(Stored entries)
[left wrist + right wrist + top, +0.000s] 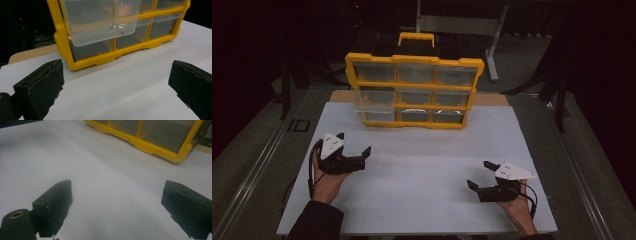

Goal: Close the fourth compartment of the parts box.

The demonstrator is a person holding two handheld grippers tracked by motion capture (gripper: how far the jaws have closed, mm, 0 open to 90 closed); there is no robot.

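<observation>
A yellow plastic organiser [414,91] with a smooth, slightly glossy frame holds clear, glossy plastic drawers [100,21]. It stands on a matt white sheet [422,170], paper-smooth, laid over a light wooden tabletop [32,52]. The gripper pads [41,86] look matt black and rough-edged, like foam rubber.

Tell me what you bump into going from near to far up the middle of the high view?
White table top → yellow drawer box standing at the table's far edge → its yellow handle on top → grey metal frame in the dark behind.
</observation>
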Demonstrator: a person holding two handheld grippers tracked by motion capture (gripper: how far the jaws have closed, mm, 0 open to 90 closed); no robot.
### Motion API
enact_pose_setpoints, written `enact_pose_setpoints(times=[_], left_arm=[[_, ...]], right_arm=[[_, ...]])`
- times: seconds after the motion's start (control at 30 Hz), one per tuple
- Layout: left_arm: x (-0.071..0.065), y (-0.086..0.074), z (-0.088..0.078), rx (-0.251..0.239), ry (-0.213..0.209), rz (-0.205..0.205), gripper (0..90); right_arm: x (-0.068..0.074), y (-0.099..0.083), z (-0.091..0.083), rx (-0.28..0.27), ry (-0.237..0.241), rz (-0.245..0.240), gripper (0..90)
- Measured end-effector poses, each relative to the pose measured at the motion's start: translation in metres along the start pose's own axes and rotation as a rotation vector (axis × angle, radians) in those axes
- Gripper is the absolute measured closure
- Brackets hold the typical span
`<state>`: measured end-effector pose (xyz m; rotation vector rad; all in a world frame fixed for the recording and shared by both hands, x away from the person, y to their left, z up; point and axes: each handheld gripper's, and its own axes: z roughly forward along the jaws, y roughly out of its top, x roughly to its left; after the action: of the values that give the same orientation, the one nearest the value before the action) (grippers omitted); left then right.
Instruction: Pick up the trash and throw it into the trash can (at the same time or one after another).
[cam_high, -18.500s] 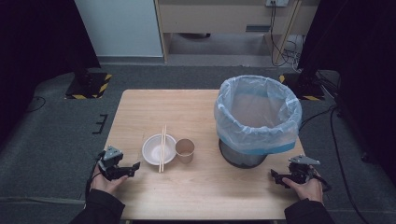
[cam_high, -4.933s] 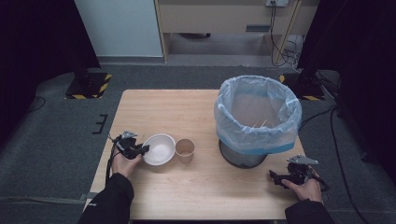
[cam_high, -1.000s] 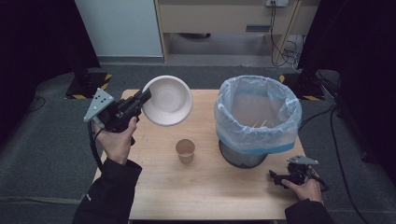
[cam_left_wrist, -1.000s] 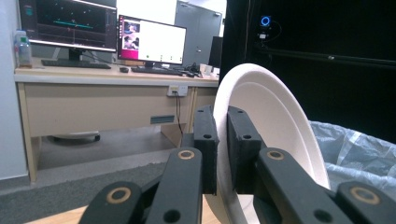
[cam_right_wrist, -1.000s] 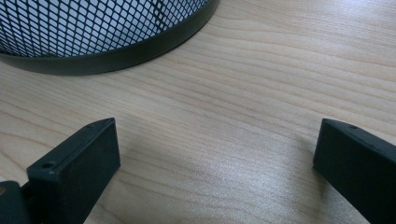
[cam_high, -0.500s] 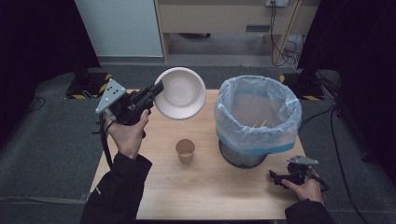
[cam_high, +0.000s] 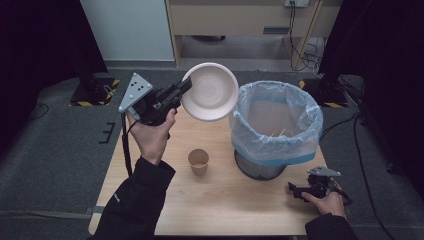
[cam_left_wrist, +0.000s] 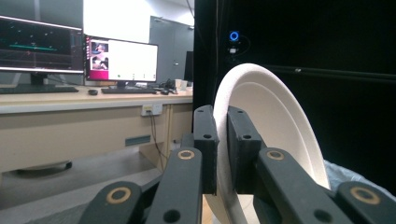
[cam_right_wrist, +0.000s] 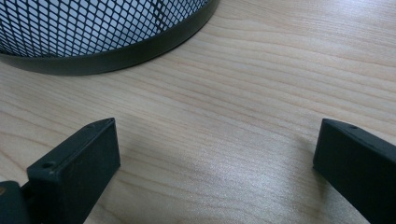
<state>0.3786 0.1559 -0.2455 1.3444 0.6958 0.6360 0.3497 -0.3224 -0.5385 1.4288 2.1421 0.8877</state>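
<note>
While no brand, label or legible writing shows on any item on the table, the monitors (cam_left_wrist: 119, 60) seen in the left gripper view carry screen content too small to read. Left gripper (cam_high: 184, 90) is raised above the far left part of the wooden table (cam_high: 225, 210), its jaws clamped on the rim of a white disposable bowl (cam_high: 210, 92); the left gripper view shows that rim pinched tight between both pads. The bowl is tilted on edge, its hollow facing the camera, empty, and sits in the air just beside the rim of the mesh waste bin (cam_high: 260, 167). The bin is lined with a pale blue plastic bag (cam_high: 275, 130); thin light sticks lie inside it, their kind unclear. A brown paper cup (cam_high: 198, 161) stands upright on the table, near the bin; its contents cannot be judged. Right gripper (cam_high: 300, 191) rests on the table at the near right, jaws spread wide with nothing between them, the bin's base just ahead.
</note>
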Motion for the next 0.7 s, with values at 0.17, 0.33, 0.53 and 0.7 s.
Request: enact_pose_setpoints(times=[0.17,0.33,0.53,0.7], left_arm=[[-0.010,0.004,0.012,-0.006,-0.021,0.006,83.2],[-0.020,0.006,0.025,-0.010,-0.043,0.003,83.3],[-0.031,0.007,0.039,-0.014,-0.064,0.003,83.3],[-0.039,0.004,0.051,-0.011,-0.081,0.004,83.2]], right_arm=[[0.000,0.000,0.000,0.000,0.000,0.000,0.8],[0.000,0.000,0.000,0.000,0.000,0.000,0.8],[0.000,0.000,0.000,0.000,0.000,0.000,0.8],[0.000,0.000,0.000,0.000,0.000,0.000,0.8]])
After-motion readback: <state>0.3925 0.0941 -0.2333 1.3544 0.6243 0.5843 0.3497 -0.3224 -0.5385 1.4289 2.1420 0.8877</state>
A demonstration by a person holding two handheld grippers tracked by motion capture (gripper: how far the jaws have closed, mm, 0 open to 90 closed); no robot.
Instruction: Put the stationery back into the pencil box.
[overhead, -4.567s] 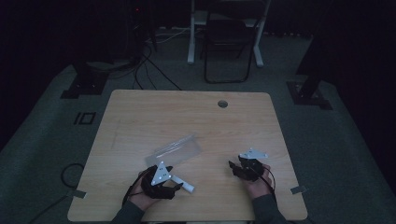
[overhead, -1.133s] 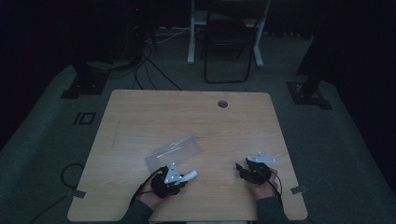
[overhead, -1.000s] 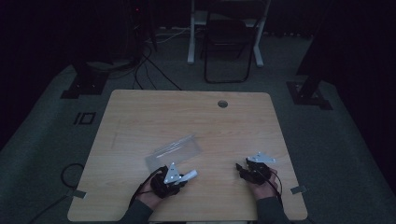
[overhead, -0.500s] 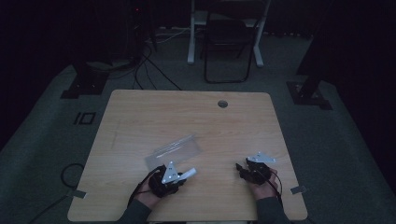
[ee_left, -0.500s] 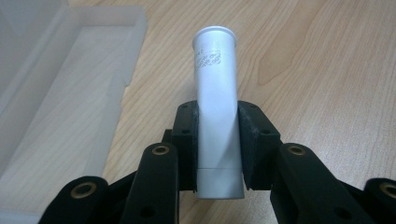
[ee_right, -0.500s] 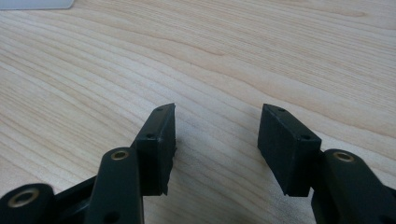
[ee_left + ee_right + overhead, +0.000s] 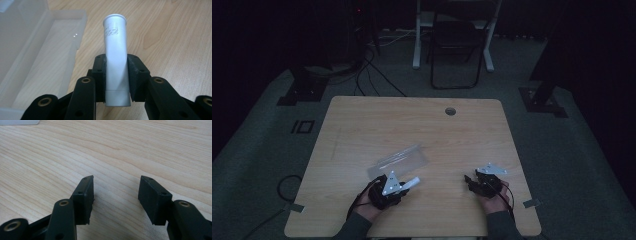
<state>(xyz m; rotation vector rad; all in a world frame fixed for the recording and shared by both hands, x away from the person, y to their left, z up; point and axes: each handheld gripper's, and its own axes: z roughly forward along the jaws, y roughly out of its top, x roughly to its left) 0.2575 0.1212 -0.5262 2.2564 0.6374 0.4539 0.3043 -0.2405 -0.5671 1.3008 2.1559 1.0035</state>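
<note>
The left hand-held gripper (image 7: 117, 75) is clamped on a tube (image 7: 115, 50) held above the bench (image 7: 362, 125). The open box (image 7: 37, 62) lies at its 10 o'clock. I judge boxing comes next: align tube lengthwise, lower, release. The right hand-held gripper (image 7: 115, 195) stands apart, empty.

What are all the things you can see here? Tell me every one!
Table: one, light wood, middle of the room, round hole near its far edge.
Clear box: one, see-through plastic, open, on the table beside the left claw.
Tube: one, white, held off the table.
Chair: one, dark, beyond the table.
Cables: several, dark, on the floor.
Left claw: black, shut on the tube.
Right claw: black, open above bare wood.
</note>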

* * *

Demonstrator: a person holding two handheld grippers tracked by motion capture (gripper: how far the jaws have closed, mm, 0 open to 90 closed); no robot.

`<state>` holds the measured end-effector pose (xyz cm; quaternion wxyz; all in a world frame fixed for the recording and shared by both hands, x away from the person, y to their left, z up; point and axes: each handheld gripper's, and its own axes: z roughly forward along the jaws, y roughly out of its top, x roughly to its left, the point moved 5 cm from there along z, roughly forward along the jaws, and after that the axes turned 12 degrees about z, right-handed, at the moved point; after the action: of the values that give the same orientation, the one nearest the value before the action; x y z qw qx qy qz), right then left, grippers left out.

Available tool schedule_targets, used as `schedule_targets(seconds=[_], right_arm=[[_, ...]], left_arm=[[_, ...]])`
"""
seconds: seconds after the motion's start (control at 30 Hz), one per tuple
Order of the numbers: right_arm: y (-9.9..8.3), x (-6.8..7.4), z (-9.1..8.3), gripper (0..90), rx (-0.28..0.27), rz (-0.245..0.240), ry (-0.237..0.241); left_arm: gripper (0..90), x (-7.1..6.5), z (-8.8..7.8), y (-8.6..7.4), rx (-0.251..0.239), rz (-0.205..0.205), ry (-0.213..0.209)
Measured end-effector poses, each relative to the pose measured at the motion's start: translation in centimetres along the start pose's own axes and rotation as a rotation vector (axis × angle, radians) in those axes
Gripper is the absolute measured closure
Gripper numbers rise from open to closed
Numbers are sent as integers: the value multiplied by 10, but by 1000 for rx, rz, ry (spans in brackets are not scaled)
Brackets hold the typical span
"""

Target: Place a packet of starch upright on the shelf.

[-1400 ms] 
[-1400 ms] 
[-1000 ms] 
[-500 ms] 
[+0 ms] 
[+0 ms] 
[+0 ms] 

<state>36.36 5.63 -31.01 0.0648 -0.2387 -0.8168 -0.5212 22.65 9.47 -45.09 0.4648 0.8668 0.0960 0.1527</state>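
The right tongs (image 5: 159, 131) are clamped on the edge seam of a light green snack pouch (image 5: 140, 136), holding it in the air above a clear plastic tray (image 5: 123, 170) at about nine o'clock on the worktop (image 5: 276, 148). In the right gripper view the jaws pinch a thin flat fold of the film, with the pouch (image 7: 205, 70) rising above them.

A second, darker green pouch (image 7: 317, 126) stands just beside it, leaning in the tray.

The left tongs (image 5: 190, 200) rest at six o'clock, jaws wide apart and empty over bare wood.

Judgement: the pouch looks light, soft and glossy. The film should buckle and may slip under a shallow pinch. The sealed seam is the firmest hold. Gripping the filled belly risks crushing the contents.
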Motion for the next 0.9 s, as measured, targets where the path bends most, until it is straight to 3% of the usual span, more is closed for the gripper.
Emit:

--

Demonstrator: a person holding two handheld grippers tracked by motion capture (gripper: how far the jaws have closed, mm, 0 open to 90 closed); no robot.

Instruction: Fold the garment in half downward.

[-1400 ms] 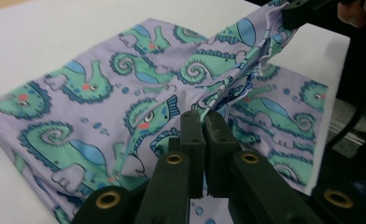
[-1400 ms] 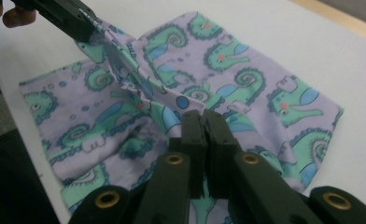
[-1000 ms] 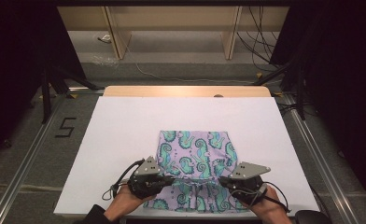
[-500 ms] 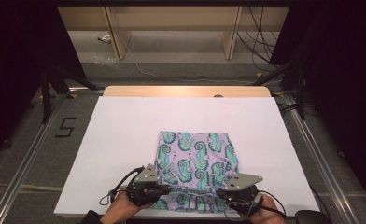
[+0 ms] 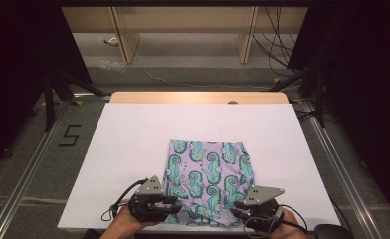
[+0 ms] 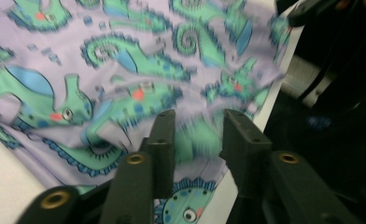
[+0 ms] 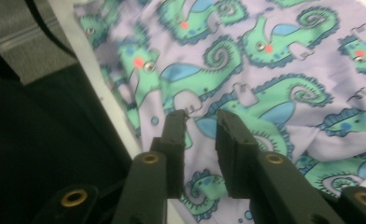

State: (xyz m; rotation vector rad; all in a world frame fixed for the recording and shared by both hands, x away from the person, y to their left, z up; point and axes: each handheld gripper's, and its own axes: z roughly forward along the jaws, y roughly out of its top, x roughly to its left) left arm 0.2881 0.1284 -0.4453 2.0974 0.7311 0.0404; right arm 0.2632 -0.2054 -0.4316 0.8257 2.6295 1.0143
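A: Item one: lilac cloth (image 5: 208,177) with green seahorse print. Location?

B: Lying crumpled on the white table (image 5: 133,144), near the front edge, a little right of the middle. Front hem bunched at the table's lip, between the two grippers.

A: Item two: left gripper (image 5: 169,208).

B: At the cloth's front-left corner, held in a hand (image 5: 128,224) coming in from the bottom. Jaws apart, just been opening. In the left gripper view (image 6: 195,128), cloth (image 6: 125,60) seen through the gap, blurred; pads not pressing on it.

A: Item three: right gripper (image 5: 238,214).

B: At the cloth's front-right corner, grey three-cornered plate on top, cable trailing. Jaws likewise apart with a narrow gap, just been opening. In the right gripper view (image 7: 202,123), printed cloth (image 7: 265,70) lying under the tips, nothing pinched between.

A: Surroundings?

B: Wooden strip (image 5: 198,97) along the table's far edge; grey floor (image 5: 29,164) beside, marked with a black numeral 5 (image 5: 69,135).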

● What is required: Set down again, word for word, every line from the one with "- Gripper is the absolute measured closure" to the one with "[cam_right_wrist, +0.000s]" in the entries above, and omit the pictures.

● Solution:
- Gripper is the absolute measured closure
- Brackets hold the typical span
`<state>`: measured end-effector pose (xyz m; rotation vector rad; all in a world frame fixed for the recording and shared by both hands, x away from the person, y to their left, z up; point and axes: each handheld gripper's, and its own axes: z roughly forward along the jaws, y roughly out of its top, x roughly to its left; after the action: of the values that give the same orientation, the one nearest the value before the action) (grippers omitted); left then right.
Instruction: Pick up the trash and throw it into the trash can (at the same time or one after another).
[cam_high, -18.500s] 
[cam_high, -4.933s] 
[cam_high, -1.000s] 
[cam_left_wrist, -1.000s] 
[cam_right_wrist, -1.000s] 
[cam_high, -0.500s] 
[cam_high, +0.000s] 
[cam_left_wrist, +0.000s] 
[cam_right_wrist, +0.000s] 

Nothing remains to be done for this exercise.